You’d be proud of me. I’m actually seeing doctors to take care of physical problems. I didn’t really take care of myself because I spent my time taking care of you and didn’t worry about me so much.
I never knew how frustrating it is to have to use a cane. It monopolizes one of my two hands. I can’t seem to get it propped up right when I need to use both hands. It’s life with one hand.
And I have a new-found appreciation of how awful nerve pain is. Sometimes the loose change in my pocket irritates the hell out of my leg. The burning has pretty much gone away since I got the cortisone injection, but my thigh is still mostly numb.
I’m doing what I need to, though. I have another MRI next week (this time on my hip), a follow-up with the pain doctor and another with the bone doctor after he’s seen the MRI. I’m sure that’s not the last of these appointments.
As I said, you’d be proud. And amazed. I’ve cost Aetna thousands and thousands of dollars, but much less than they’ve received for me over the years.
And M. is very supportive. I’ve taken more sick time for doctors’ appointments over the last month than I’ve taken since I had strep. I actually took a full day off because I hurt so much that I could barely get out of bed.

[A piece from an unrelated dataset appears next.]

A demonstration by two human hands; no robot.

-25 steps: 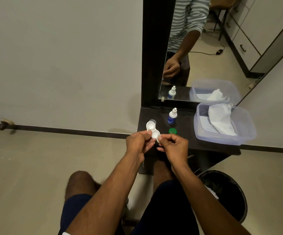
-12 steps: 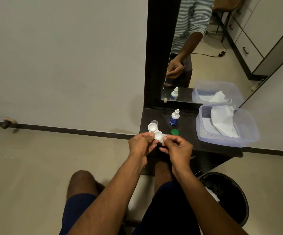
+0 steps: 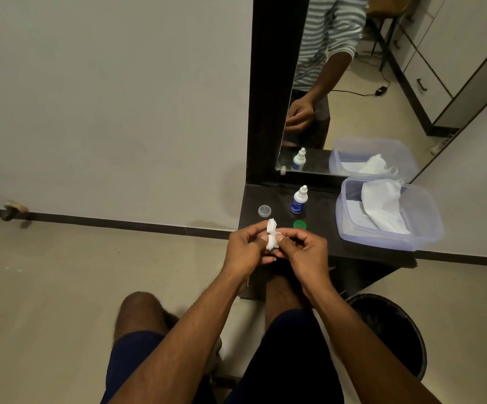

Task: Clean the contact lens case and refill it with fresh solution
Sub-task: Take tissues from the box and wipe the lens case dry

I miss you every day. I miss your cackle. Someone called your laugh “robust”, but it was a cackle, like a hen laying an egg. You were always a sucker for a throw-away line. I threw them out as often as possible just to hear it.
I miss you. All of you. Even the crazy parts. I didn’t love you in spite of the crazy: I loved you knowing that the crazy was there. I loved and continue to love you because of the man you were.
Say “Hi” to Rich for me, and tell him that I love him, too. Tell him that Sweet Pea loves him and misses him. He’ll know what that means.
I’ll see you both on the other side.
In the mean time, the two of you can talk about wood and argue about how to properly finish it. Get it out of your system, because I don’t want to spend eternity with the two of you bickering over that kind of stuff.
Visit when you want. But I won’t be long getting there in the grand scheme of things. And when I do, we’ll make a nice couple, the three of us.